> _EXERCISE INSTRUCTIONS_
Extract the full listing below without altering a single character.

> _DATA SHOWN_
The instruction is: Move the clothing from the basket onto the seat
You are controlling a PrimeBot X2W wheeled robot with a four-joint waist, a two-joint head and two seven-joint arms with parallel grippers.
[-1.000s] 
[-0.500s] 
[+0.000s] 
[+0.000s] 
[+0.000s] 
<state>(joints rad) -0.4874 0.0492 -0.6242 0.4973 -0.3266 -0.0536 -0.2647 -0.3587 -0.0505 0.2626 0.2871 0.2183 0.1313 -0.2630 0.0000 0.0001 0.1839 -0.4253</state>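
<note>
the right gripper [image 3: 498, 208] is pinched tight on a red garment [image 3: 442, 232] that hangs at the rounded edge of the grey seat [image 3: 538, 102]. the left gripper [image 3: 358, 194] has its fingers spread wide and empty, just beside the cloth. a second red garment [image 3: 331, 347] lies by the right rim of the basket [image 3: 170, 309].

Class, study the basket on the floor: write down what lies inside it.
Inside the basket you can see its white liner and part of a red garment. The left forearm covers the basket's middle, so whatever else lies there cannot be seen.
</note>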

> _REPLY_
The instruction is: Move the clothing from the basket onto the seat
You are controlling a PrimeBot X2W wheeled robot with a four-joint waist, a two-joint head and two seven-joint arms with parallel grippers.
[-1.000s] 
[-0.500s] 
[+0.000s] 
[+0.000s] 
[+0.000s] 
<state>(joints rad) -0.4874 0.0492 -0.6242 0.4973 -0.3266 -0.0536 -0.2647 -0.3587 -0.0505 0.2626 0.2871 0.2183 0.1313 -0.2630 0.0000 0.0001 0.1839 -0.4253</state>
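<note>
the right gripper [image 3: 498, 208] is pinched tight on a red garment [image 3: 442, 232] that hangs at the rounded edge of the grey seat [image 3: 538, 102]. the left gripper [image 3: 358, 194] has its fingers spread wide and empty, just beside the cloth. a second red garment [image 3: 331, 347] lies by the right rim of the basket [image 3: 170, 309].

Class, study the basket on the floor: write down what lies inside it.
Inside the basket you can see its white liner and part of a red garment. The left forearm covers the basket's middle, so whatever else lies there cannot be seen.
</note>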

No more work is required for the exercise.